*** Listed records ***
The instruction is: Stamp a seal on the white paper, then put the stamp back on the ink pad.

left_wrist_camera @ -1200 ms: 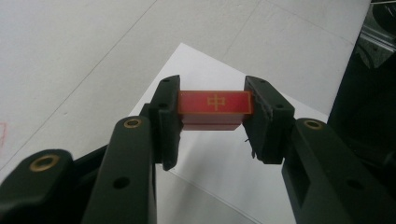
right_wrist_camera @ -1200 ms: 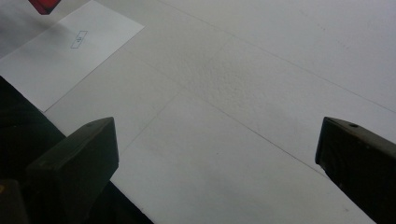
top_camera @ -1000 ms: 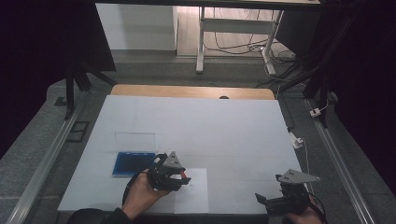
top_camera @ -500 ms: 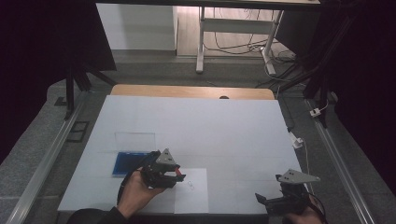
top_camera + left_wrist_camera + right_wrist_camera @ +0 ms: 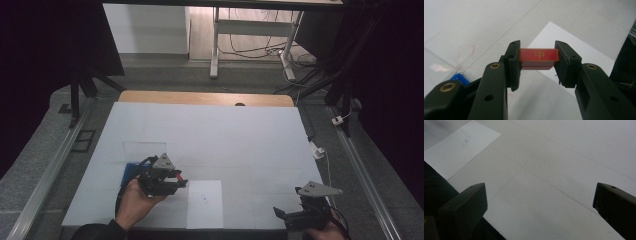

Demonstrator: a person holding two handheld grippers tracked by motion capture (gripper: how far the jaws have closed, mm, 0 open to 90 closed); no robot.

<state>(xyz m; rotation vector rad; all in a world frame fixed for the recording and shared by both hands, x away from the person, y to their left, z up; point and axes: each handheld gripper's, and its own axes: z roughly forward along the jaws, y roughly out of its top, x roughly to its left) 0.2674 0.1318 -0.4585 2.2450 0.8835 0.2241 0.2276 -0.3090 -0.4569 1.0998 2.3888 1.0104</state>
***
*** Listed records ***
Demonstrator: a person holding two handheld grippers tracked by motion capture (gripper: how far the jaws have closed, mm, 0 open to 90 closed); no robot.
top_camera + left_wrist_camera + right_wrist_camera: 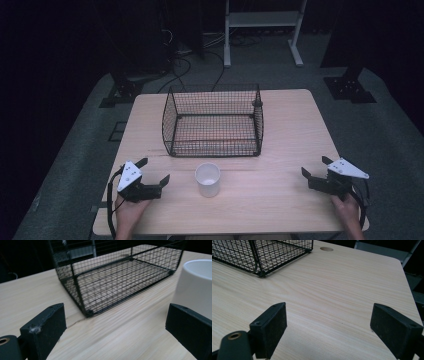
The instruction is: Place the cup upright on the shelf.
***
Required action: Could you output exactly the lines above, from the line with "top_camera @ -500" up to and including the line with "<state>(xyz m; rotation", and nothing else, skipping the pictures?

Result for this task:
top_camera @ -500 ms: 
top_camera + left_wrist_camera + right_wrist_camera @ +0 ms: 

Demonstrator: a person holding two handheld grippers tracked by motion capture (gripper: how far the jaws have closed, mm, 0 open to 90 closed); no robot.

<state>(xyz m; rotation vector rad; all in a world frame fixed for the recording and shared by both hands, x away from the person, y to their left, z up; point and axes: each handheld gripper's, and its own axes: z roughly forward along the jaws, y roughly out of its top, x roughly to its left) 0.2674 0.1318 -0.4585 2.2450 0.8835 0.2241 0.2276 -0.3090 -0.4569 1.0998 2.3888 1.0104</state>

The required response has been given in full.